> _What is expected_
Return each line of the entries that holds the string "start".

----- Data supplied -----

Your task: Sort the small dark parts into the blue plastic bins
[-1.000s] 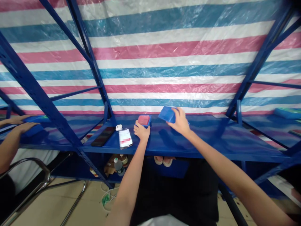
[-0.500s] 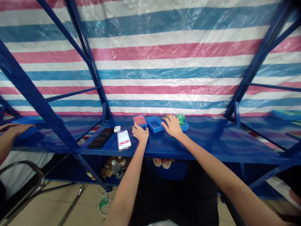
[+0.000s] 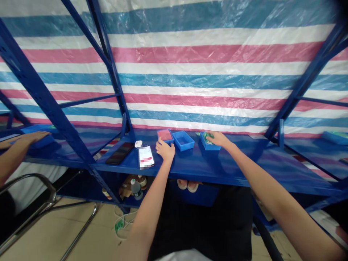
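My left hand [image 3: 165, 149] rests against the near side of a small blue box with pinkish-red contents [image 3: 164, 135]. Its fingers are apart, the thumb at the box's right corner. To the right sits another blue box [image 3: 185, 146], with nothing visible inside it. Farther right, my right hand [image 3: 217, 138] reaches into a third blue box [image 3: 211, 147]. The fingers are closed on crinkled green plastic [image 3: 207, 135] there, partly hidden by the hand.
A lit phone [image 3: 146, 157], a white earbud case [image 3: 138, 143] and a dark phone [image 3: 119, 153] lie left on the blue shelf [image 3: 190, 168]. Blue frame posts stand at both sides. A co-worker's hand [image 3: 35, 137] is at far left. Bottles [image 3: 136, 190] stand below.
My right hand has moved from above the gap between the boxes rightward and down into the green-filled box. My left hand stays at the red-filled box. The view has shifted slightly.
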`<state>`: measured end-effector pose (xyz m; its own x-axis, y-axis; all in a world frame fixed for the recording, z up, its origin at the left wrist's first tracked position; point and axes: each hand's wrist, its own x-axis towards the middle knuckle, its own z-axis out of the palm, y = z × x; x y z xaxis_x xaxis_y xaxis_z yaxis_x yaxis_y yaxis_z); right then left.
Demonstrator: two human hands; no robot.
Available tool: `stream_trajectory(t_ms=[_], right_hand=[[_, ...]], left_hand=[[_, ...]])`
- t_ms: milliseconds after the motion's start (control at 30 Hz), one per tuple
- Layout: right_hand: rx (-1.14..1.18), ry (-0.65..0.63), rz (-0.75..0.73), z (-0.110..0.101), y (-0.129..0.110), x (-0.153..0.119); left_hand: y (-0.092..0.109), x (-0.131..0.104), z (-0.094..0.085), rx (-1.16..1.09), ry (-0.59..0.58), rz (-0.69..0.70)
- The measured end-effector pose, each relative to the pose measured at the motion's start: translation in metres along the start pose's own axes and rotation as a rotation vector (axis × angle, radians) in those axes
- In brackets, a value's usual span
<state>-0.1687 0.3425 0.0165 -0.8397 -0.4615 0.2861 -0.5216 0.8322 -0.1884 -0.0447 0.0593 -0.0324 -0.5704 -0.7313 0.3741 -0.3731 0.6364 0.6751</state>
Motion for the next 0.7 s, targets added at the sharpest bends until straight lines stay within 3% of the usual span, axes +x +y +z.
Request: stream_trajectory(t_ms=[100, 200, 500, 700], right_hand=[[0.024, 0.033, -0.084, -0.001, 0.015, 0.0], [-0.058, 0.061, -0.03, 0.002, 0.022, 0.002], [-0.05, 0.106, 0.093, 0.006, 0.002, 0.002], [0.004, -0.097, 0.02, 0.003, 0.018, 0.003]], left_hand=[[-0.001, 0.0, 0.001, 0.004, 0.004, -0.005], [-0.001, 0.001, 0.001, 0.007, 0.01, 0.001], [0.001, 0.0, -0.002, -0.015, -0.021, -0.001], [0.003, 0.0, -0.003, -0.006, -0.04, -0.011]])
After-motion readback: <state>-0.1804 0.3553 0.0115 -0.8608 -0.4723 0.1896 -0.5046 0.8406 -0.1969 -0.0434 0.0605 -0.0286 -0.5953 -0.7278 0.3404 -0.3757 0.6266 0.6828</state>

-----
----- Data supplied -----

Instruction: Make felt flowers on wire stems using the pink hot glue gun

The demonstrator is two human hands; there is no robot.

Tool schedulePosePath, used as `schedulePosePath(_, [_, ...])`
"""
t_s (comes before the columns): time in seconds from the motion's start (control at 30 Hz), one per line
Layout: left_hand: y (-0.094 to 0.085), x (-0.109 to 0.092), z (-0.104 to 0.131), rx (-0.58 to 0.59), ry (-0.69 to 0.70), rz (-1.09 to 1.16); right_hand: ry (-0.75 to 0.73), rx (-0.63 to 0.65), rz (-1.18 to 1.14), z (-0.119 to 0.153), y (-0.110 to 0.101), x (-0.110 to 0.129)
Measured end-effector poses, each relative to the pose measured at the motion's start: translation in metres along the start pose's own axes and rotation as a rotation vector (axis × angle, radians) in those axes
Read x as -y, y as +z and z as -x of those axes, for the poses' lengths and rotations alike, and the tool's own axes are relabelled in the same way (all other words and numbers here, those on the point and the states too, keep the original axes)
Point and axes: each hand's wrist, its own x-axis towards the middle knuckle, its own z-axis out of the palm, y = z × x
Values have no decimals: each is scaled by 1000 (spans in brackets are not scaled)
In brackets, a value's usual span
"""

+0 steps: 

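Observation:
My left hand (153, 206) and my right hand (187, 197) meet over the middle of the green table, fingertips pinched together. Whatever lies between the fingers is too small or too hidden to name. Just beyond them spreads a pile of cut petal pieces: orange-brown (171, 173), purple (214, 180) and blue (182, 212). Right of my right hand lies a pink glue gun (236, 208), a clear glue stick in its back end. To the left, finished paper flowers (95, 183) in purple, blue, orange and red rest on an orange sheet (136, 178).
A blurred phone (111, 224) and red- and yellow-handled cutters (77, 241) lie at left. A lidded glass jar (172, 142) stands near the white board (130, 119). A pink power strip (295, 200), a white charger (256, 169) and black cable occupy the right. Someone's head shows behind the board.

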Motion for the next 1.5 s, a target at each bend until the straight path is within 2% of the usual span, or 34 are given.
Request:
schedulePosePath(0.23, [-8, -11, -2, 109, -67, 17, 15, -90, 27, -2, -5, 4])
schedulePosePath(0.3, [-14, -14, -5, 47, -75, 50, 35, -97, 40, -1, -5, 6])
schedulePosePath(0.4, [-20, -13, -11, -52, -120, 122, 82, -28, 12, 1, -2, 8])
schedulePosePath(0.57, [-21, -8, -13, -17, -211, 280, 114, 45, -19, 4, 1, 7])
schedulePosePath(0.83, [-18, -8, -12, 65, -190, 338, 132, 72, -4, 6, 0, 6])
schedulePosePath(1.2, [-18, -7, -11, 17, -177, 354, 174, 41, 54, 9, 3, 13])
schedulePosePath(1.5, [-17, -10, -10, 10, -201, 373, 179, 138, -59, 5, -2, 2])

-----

> _Answer section_
- t_ms: milliseconds after the motion's start (control at 30 Hz), one per tuple
- The measured end-effector pose, each relative to the pose measured at the motion's start: translation in metres along the start pose's own axes and rotation as a rotation vector (axis × angle, radians) in those axes
t_s (comes before the columns): time in seconds from the motion's start (control at 30 Hz), one per line
Measured end-effector poses, each relative to the pose measured at the motion's start: translation in metres along the start pose's own axes and rotation as a rotation vector (axis × angle, radians) in those axes

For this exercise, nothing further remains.